When God said Nineveh was wicked, he wasn’t kidding. Nineveh was the capital of Assyria, the most powerful empire in the world in that day. The Assyrians had a reputation for cruelty that is hard for us to fathom. Their specialty was brutality of a gross and disgusting kind. When their armies captured a city or country, unspeakable atrocities would occur. Things like skinning people alive, decapitation, mutilation, ripping out the tongues, making a pyramid of human heads, piercing the chin with a rope and forcing prisoners to live in kennels like dogs. Ancient records from Assyria boast of this kind of cruelty as a badge of courage and power. Sad to say, the saying – “History repeats itself”, truly fits in this case!

So we ought to remember this context when we consider God’s command to Jonah, and the prophet’s response. Suppose God spoke to you today, “Go and preach the gospel to the Islamic State!
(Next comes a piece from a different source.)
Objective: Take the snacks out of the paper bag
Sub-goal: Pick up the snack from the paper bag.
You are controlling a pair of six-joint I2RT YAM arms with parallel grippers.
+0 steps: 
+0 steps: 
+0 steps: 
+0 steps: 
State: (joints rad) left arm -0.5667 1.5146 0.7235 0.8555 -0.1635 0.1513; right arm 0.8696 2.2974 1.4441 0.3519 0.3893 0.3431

Or go and preach to the Taliban!” Think you might respond, “Ahem God – they’re terrorists! Let’s nuke ’em; send ’em right where they belong!” But the heart of God is merciful. He wants to bring people to repentance so He can forgive, rather than bring judgment. He desires to save…even the most wicked and hardened individuals!

So here’s what I think: There’s a little Jonah in all of us and a whole lot of Jonah in most of us. We’re praying for the Christians fleeing Syria, Iraq, and Turkey – but what about the wicked terrorists who are killing, torturing, and persecuting them? Do you have an “Assyrian” in your life? Is someone truly worthy of your hatred? Rather than pray for him, you’d be glad for him to meet God face to face today? Our Heavenly Father rebuked Jonah the prophet for his own hardness of heart and lack of compassion. So the story of Jonah is about the heart of God, who desires all men to be saved. He wants us to have the same heart.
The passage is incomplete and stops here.